• EXERCISE BRIEF: Look through the listing underneath for "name", and copy every line that has it.

• EXERCISE DATA:
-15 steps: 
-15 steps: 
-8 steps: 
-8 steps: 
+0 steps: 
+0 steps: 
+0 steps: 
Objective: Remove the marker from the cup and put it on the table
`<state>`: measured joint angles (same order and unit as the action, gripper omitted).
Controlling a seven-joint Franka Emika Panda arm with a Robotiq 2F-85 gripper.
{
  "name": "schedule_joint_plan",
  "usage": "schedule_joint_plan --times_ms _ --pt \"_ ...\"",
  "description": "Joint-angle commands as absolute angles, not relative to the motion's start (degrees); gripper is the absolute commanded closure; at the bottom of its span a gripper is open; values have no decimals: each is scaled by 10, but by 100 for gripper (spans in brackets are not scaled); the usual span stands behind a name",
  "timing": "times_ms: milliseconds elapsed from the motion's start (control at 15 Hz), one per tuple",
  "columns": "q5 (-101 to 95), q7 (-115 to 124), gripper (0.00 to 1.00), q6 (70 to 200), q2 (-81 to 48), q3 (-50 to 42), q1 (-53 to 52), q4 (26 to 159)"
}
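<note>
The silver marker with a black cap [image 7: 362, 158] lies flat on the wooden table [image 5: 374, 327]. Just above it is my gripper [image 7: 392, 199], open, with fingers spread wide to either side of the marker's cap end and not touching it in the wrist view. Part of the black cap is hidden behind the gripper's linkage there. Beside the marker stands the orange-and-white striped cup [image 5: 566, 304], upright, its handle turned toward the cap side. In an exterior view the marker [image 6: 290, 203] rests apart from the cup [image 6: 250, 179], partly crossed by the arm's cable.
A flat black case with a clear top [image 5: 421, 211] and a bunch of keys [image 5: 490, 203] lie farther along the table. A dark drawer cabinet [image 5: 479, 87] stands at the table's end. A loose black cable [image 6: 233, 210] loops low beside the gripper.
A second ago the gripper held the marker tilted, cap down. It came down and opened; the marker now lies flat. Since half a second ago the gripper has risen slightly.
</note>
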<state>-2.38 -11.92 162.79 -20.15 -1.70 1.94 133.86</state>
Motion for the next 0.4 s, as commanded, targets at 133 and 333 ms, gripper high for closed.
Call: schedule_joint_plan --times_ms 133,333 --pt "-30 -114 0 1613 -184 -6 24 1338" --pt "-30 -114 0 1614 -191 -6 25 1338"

• SOLUTION FOR THIS TASK:
  "name": "schedule_joint_plan",
  "description": "Joint-angle commands as absolute angles, not relative to the motion's start (degrees); gripper is the absolute commanded closure; at the bottom of its span a gripper is open; values have no decimals: each is scaled by 10, but by 100 for gripper (spans in brackets are not scaled); the usual span stands behind a name",

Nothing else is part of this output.